(TASK OBJECTIVE):
What lines in this listing contain the string "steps"? Report each one by copying it.
══════════
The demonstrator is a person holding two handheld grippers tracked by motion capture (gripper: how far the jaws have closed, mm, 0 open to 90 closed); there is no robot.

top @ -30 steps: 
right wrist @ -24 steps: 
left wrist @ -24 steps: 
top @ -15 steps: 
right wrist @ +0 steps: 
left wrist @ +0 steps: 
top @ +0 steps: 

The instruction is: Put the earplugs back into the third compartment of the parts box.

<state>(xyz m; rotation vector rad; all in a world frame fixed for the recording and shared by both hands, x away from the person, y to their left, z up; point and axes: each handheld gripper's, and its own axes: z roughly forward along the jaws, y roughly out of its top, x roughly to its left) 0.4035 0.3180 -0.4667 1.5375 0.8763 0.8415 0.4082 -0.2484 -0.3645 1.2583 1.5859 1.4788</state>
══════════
(SOLUTION TO THE PROBLEM):
top @ -30 steps: 
right wrist @ -24 steps: 
left wrist @ -24 steps: 
top @ -15 steps: 
right wrist @ +0 steps: 
left wrist @ +0 steps: 
top @ +0 steps: 

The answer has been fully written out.